Tuesday, March 25, 2014

ASAN and libraries (2nd part)

In ASAN and libraries I claimed you didn't need to compile a library with -fsanitize=address to get ASAN to work over it. Well it turns out that is only true in some cases and in some others like the one in this example you actually need it. So here comes a different example and the differences of using -fsanitize=address and not in the library code.

shared.cpp
#include "shared.h"

Foo::Foo()
{
int a[1];
a[2] = 3;
}



shared.h
class Foo
{
public:
Foo();
};



main.cpp
#include "shared.h"

int main(int, char **)
{
Foo f;
return 0;
}

Let's see what happens if we do
export ASAN_SYMBOLIZER_PATH=/usr/bin/llvm-symbolizer-3.4
export ASAN_OPTIONS=symbolize=1
g++ -Wl,--no-undefined -shared -o libshared.so shared.cpp -g3
g++ -fno-omit-frame-pointer -fsanitize=address main.cpp -lshared -L . -g3
LD_LIBRARY_PATH=. ./a.out
As the suggested in the previous blog entry.
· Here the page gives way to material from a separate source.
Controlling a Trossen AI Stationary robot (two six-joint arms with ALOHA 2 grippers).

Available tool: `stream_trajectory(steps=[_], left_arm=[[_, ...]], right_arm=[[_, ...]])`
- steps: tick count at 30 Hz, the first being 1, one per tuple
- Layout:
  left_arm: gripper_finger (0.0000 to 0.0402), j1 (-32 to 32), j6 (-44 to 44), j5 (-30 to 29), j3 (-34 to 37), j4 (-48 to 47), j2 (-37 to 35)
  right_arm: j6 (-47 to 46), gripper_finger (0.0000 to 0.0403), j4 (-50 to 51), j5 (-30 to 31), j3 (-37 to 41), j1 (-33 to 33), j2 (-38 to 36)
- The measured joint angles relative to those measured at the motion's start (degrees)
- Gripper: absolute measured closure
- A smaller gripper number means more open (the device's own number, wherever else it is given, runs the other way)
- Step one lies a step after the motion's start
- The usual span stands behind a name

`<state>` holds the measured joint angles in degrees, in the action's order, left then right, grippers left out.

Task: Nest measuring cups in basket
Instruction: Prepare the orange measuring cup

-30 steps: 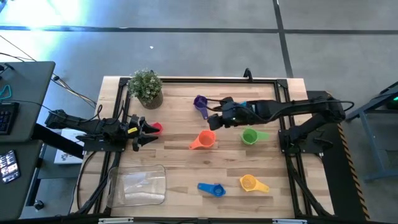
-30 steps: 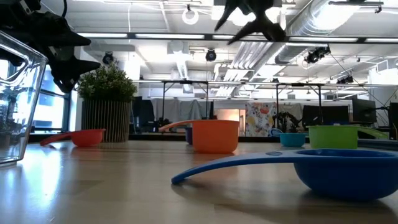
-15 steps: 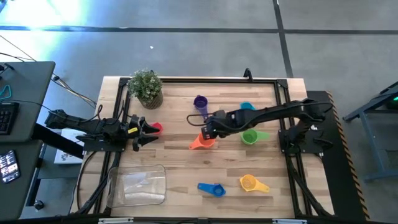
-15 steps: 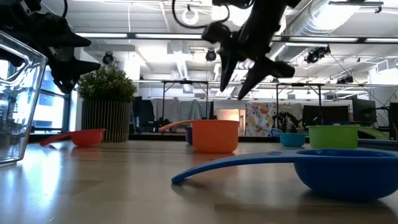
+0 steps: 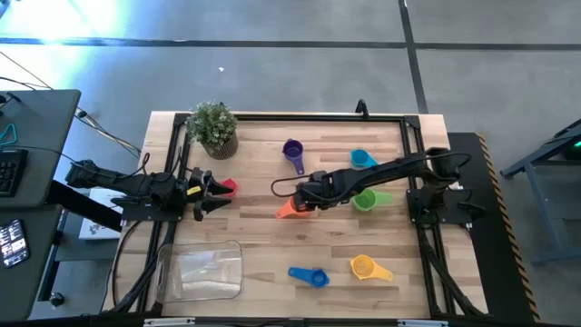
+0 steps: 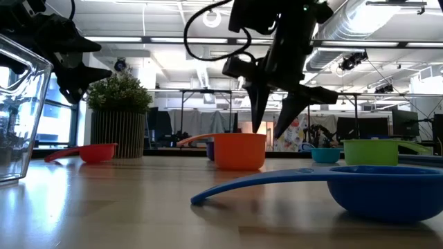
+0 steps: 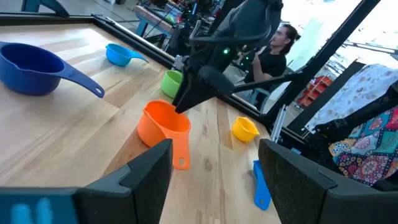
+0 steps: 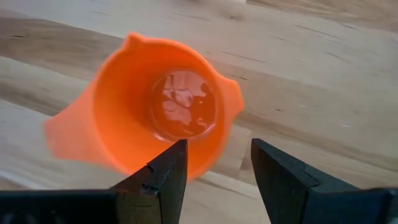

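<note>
I have swung the right gripper [image 5: 304,193] from the purple cup [image 5: 292,150] down over the orange cup [image 5: 298,205], table centre; jaws open, empty. Left gripper [image 5: 211,188] waits open at nine o'clock. Grasp pending.

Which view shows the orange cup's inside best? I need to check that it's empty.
The right wrist view: it looks straight into the orange cup, showing a bare, glossy bottom. The high view has the right gripper covering it; the low and left wrist views show only its outside.
</note>
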<state>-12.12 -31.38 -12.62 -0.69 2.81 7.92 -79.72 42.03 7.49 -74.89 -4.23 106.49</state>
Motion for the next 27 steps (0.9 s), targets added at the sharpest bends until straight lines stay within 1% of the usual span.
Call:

Nothing, no error detected.

But if we change to
export ASAN_SYMBOLIZER_PATH=/usr/bin/llvm-symbolizer-3.4
export ASAN_OPTIONS=symbolize=1
g++ -fno-omit-frame-pointer -fsanitize=address -Wl,--no-undefined \
    -shared -o libshared.so shared.cpp -g3 -lasan -fPIC
g++ -fno-omit-frame-pointer -fsanitize=address main.cpp -lshared -L . -g3
LD_LIBRARY_PATH=. ./a.out

==13069== ERROR: AddressSanitizer: stack-buffer-overflow on address 0x7fffe74fafa8
at pc 0x7fb0ef71f792 bp 0x7fffe74faf60 sp 0x7fffe74faf58
WRITE of size 4 at 0x7fffe74fafa8 thread T0
    #0 0x7fb0ef71f791 in Foo::Foo() /home/tsdgeos/test/shared.cpp:6
    #1 0x40074a in main /home/tsdgeos/test/main.cpp:5
    #2 0x7fb0ef37aec4 (/lib/x86_64-linux-gnu/libc.so.6+0x21ec4)
    #3 0x400638 in _start (/home/tsdgeos/test/a.out+0x400638)
Address 0x7fffe74fafa8 is located at offset 40 in frame <__base_ctor> of T0's stack:

Boom! We get the error :-) So my conclusion that ASAN wasn't needed on libraries was bad. You need it. Thanks Zecke for pointing me to my wrongness :-)

2 comments:

Anonymous said...

Thanks for the clarification!
Do you need the -Wl,--no-undefined -lasan ?

Also, any luck with TSAN? I thought it would be similar to configure, but I haven't been able to compile with it using various combinations of flags on the library and the executable.

Albert Astals Cid said...

You don't *need* -Wl,--no-undefined -lasan but -Wl,--no-undefined is a very good practice in general to make sure you're linking to all the libs you need, so your build system should be already adding that flag. Of course you can just hack your build system to remove -Wl,--no-undefined instead of adding -lasan but i think it's probably easier adding -lasan.

About TSAN, i haven't tried using it at all.